* _What the task requires_
Find "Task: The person" below and begin at its line; stop after the line with "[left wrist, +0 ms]". Output those lines exactly, without pictures.

* _Material supplied_
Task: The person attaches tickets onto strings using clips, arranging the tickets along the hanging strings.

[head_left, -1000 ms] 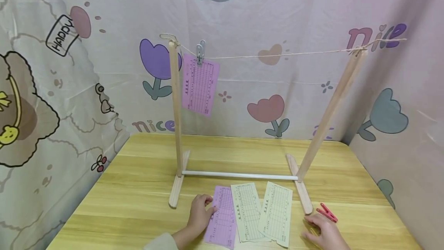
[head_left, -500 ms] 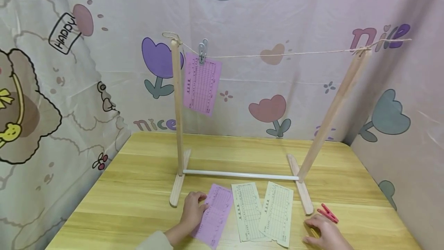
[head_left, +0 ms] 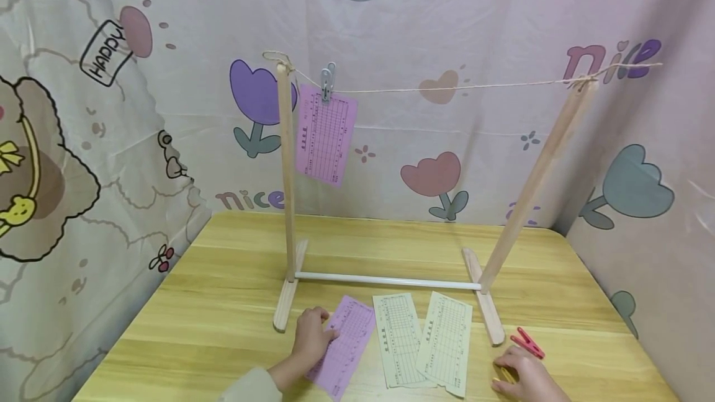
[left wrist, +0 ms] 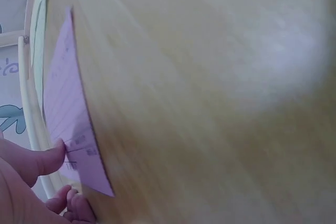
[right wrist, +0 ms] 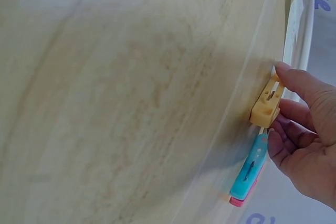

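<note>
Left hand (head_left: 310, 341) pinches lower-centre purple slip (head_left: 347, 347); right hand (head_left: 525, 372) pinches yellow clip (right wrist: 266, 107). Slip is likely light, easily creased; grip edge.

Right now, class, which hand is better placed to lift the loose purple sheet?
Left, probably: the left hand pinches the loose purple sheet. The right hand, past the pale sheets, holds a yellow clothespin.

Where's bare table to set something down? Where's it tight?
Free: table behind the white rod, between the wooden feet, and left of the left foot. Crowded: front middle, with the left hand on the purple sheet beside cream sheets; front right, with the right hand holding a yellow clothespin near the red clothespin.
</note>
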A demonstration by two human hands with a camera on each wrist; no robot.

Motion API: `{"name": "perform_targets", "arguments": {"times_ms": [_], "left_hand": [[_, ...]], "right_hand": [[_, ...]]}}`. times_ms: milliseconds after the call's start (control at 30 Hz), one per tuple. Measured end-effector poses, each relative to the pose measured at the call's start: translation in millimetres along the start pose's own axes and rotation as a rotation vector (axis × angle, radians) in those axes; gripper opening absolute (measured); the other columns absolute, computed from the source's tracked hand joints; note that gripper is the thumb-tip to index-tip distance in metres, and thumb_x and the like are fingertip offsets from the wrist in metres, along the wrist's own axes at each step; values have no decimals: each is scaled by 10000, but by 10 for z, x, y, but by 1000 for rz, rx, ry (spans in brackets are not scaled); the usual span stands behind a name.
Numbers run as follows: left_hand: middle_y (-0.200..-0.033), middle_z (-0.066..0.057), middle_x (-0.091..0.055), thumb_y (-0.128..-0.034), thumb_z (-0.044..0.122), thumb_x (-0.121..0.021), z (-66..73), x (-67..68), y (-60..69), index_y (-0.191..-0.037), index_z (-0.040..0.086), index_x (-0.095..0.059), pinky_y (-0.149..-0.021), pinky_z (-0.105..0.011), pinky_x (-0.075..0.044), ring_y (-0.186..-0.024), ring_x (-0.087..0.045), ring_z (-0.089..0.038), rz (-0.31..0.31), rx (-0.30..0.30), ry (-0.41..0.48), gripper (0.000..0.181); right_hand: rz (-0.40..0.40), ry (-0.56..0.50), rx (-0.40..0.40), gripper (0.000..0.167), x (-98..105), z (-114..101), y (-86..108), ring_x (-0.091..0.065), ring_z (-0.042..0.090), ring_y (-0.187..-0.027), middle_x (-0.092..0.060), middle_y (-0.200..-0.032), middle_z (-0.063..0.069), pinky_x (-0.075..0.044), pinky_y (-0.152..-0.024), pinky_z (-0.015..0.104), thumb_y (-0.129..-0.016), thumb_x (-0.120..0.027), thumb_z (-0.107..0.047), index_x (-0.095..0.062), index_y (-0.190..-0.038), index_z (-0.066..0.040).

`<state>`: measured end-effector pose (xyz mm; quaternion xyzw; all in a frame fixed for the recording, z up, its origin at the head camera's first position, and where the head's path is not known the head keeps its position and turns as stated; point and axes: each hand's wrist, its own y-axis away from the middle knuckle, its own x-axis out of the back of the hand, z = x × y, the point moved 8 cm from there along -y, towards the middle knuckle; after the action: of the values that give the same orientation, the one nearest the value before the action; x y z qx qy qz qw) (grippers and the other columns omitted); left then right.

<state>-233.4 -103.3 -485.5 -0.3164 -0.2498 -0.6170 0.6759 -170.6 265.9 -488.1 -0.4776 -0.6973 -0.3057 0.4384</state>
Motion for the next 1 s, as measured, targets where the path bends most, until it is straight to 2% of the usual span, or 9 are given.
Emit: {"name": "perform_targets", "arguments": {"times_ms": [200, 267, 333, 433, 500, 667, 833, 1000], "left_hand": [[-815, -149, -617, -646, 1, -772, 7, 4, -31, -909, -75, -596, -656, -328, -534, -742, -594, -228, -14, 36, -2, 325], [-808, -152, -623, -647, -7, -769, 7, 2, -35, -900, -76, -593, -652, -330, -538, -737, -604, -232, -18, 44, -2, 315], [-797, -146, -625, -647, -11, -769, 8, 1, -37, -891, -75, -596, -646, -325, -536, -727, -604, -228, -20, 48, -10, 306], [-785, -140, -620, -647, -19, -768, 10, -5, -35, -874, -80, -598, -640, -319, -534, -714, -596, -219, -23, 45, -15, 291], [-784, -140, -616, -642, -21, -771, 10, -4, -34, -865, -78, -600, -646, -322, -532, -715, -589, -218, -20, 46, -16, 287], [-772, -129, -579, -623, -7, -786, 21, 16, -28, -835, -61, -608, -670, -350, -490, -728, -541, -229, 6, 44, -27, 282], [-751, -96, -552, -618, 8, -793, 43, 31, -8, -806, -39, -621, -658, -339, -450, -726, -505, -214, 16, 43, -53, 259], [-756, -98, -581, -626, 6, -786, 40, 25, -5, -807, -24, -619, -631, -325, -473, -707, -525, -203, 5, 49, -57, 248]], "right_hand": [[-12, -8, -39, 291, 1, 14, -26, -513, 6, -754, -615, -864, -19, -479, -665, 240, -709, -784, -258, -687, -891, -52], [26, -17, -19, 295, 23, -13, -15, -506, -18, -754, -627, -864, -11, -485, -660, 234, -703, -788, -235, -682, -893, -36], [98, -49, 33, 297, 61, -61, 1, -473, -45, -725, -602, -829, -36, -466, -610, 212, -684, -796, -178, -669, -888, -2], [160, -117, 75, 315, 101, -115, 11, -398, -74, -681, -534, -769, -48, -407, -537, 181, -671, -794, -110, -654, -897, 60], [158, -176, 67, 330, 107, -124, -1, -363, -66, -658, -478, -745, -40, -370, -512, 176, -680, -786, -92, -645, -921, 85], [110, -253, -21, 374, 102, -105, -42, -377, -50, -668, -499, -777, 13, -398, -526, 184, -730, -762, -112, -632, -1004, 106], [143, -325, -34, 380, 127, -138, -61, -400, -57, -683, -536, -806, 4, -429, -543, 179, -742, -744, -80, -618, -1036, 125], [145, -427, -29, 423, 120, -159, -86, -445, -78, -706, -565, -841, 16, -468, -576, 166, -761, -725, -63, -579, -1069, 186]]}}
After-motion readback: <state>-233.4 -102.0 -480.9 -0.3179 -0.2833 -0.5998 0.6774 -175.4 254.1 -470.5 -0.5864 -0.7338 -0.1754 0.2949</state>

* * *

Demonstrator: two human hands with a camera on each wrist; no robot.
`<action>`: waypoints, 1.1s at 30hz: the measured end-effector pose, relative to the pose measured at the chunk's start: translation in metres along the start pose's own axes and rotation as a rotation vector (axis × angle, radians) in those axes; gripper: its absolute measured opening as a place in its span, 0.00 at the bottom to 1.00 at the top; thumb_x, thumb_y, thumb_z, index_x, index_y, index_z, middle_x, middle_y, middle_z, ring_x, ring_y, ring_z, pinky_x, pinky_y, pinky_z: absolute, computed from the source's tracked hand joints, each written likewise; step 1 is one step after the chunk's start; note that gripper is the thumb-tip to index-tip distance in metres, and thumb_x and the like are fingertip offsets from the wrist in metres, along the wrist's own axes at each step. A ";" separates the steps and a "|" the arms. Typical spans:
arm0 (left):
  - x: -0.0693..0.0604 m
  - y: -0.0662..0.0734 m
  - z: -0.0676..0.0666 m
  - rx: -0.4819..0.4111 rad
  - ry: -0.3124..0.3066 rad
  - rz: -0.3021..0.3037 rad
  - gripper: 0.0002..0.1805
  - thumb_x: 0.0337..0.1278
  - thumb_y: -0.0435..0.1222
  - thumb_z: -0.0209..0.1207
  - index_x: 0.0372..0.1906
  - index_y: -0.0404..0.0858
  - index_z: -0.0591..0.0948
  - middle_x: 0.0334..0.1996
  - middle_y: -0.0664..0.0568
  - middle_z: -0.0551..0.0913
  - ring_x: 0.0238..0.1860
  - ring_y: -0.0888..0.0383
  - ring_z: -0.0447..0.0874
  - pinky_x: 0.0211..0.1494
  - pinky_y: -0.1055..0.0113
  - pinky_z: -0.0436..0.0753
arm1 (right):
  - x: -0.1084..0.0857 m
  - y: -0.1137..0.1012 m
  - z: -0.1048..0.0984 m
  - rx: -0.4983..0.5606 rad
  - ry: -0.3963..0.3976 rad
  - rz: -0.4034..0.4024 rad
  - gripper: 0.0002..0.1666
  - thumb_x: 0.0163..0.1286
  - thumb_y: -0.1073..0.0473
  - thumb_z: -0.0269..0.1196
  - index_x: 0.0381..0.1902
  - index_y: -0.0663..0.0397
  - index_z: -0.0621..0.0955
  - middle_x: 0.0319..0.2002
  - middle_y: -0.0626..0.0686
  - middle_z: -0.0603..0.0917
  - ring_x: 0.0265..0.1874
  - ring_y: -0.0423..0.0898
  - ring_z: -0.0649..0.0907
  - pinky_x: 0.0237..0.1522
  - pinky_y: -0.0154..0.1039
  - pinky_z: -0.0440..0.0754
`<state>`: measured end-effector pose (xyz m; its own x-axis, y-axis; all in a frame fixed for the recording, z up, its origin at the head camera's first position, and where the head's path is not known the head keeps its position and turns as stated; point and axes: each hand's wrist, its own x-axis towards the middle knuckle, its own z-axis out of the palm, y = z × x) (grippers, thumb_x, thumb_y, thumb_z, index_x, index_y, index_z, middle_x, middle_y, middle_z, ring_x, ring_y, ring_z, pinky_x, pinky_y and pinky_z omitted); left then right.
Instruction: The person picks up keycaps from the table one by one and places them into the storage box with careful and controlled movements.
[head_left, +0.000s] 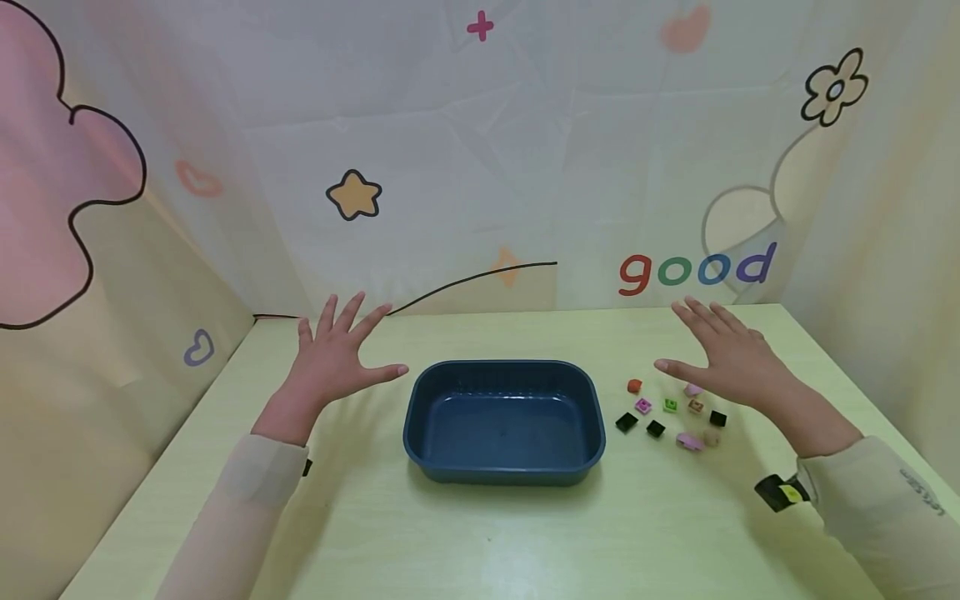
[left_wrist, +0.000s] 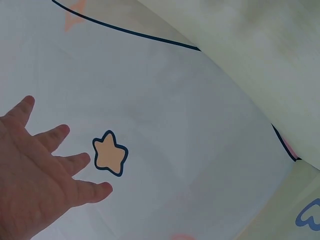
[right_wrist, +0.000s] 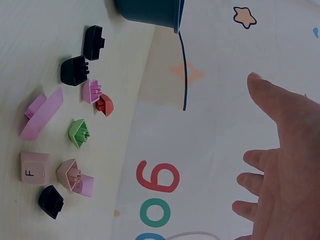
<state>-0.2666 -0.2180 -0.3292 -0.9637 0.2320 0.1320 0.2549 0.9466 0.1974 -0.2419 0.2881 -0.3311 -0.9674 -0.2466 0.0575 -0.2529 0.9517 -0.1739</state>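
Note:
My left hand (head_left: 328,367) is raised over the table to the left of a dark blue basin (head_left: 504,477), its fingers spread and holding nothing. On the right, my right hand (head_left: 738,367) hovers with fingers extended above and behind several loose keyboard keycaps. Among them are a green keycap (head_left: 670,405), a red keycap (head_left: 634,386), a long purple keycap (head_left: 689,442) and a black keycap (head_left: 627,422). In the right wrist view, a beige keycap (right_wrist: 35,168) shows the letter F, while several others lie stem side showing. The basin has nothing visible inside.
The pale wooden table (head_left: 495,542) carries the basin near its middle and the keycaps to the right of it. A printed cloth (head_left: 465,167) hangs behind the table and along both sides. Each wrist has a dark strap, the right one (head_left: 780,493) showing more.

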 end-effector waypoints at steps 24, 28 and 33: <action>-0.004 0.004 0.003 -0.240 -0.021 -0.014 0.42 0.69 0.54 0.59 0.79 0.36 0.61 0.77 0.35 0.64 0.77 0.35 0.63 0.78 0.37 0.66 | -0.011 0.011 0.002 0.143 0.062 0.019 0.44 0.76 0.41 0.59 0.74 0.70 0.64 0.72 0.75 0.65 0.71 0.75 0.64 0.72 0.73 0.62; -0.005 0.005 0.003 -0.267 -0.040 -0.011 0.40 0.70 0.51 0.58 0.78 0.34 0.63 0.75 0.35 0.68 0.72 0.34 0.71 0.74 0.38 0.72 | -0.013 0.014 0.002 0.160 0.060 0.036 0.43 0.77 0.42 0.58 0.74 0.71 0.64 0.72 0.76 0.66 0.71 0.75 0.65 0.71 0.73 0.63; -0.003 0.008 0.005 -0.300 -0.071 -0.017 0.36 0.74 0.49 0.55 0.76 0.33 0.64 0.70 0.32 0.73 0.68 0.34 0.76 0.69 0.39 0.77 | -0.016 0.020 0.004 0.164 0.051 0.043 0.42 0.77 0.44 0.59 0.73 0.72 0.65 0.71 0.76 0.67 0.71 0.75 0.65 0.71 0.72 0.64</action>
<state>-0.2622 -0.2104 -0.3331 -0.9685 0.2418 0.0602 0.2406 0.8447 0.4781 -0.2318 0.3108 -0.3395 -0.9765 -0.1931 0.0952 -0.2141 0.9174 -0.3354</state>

* _Response to this task_
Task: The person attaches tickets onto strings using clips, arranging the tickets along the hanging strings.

[head_left, -1000 ms] 
[head_left, -500 ms] 
[head_left, +0 ms] 
[left wrist, +0 ms] 

Further output is not needed for this exercise.